Chrysanthemum is one of the most popular Chinese herbal teas. On her Appetite for China website, Diana Kuan says that chrysanthemum tea has “the taste of spring.” In Chinese medicine, chrysanthemum tea is considered cooling. Although the theory is not supported by Western medicine, chrysanthemum tea is thought to reduce fevers and, possibly, lower blood pressure.
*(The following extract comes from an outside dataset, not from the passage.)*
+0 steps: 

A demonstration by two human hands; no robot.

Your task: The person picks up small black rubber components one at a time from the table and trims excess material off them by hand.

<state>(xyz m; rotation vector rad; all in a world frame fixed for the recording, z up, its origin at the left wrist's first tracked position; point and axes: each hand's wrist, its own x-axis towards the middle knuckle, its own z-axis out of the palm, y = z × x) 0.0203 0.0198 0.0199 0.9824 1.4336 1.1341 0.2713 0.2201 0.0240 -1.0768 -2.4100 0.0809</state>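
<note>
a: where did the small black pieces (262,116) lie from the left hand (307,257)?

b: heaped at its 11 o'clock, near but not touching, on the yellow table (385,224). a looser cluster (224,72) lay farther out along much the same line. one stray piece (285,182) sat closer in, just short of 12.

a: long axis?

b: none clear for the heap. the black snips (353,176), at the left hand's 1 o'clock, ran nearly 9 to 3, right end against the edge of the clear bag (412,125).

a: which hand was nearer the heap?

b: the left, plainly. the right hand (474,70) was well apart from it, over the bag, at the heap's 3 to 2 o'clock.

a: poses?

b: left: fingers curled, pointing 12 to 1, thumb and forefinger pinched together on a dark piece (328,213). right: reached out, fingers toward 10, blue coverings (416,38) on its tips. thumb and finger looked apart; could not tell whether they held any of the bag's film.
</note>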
The gingko is one of the world’s oldest trees, and it seems appropriate that gingko tea has a woody taste. The National Center for Complementary and Alternative Medicine notes that gingko is best known for its possible ability to enhance memory and improve mental clarity, and several trials and studies were launched to investigate these properties.
The highly fragrant osmanthus flowers are used in Chinese cooking and make a tasty tea. Osmanthus tea can be enjoyed by itself or blended with other teas like green tea and Oolong tea.
Honeysuckle tea is considered detoxifying and cooling. It has a slight medicinal taste with a bit of sweetness and is used in a variety of tea blends. Honeysuckle is thought to help prevent sore throats.
Qian Ri Hong/Globe Amaranth Flower
Qian Ri Hong means “Thousand Days Red,” which refers to the long time the flowers stay in bloom. The tea has a pleasant, sweet herbal taste. In Chinese medicine, Qian Ri Hong is considered rich in essential minerals and vitamins and is thought to relieve coughs.
Lavender tea is enjoyed in many cultures, including China. It is considered calming and thought to be a remedy for insomnia. This aromatic tea is tasty by itself or in blends. The tea website Teaspring.com recommends blending lavender with mint leaves for a special treat.